• _Task details_: A single figure is the whole answer: the number of lines in the entries that contain "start".
#### Input data
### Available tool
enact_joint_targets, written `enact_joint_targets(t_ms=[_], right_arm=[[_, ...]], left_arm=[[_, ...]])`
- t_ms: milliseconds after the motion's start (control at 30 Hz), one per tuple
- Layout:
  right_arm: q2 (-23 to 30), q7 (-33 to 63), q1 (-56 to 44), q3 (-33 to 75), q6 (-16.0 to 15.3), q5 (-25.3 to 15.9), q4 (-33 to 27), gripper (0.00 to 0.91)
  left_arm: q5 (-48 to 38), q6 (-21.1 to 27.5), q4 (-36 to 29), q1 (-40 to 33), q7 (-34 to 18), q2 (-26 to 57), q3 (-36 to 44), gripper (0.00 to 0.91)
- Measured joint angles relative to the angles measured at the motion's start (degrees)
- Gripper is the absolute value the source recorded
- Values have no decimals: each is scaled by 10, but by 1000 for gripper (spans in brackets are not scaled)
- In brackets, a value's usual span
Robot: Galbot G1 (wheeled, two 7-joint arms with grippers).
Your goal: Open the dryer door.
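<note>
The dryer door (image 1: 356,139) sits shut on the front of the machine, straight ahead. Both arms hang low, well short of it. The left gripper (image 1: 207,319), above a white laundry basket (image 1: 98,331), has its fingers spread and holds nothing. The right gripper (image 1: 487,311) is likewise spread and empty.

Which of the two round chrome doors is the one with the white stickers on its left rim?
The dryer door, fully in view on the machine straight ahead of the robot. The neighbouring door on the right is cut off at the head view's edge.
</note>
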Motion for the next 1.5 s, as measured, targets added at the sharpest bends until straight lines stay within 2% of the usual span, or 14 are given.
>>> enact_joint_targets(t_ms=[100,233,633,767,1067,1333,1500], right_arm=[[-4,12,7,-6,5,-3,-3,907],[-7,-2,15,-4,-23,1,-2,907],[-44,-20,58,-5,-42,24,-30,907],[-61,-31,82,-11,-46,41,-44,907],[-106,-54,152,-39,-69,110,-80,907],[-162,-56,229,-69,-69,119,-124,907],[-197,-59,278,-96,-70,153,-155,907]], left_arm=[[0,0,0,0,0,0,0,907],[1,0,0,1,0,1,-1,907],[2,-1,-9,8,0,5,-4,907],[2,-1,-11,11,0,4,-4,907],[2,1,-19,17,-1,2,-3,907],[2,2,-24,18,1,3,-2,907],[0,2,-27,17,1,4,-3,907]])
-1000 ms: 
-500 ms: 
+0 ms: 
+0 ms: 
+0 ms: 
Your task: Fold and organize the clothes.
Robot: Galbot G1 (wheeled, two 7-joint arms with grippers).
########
• _Exercise answer_: 2